The two of us run down the putrid alleyway behind the bar and its neighboring shops.
We dodge a trio of wild dogs digging through rotten refuse, too distracted by the promise of raw meat to bother with humans.
Swarms of flies buzz around us. Gin gags and uses her free hand to cover her mouth and nose.
I almost slide into something slick and unrecognizable.
Gin pulls me up just as I’m about to go down.
At the end of the alleyway, we turn into a narrow walkway between buildings that takes us back to the main thoroughfare.
Down the street, we see a curious crowd forming around the destroyed bar.
“This way,” I say, yanking her nearer the last shack at the end of the main road.
We slip around the corner, boots crunching in the gravel.
“I have a boat,” she says. “It’s waiting for me at the south pier.”
“Why didn’t you say that before?”
She shrugs.
“Where are you headed?” I ask.
“I told you, same as you, the Lashing. Let’s go.”
A few more feet and we make it, breathless, out of the Sleeve proper and onto the brush-lined path that leads to the shore.
We trample through the burrs and follow the ditch along the side of the path.
I almost turn to say something to Vergel, then catch myself.

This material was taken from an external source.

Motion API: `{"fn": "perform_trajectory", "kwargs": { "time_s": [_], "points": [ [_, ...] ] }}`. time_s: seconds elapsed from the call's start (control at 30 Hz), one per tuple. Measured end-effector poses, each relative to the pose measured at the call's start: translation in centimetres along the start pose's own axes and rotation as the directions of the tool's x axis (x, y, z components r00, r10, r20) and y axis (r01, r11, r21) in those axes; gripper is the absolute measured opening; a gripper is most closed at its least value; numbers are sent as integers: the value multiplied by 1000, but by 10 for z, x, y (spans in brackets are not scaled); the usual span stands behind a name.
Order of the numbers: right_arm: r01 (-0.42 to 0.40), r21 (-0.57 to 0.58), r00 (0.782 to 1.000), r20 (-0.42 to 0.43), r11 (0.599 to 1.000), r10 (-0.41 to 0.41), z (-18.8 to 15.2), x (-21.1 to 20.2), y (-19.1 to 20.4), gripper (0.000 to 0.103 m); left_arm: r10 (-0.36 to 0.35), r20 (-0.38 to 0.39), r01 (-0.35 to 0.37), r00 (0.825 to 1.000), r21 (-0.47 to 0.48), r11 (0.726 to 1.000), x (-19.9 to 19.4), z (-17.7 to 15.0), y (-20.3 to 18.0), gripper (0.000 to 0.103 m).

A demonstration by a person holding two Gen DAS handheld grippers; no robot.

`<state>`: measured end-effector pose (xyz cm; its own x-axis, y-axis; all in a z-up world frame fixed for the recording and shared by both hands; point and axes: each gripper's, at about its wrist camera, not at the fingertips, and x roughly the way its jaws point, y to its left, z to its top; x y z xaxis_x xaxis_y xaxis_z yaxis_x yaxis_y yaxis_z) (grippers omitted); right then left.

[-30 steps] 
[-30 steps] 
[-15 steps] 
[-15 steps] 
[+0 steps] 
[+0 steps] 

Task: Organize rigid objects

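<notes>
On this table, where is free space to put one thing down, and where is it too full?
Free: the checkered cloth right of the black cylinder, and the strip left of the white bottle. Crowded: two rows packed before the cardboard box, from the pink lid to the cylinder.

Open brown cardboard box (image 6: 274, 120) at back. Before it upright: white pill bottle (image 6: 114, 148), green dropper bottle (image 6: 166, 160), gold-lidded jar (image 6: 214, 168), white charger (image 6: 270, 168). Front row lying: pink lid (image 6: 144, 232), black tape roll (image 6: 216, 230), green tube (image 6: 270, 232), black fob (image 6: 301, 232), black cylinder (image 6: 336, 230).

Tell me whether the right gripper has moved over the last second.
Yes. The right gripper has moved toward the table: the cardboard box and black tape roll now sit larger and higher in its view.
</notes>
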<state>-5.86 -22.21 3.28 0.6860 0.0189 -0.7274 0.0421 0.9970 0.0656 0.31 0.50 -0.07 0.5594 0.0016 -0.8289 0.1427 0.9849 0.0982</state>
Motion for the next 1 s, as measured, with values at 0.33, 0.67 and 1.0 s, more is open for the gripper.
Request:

Vergel is gone. Killed like a dog on the street by House Eternal.
Anguish and fury flame up in my chest. I stamp it down, deep, where I keep the rest of my hidden pain. There’s no time for that now. Vergel, left on the floor of the bar, along with our enemies. I shake my head. No, I can’t allow myself to think about it. I have to focus on surviving. Me, and Gin.
I’m all alone with a girl I don’t know, and don’t trust.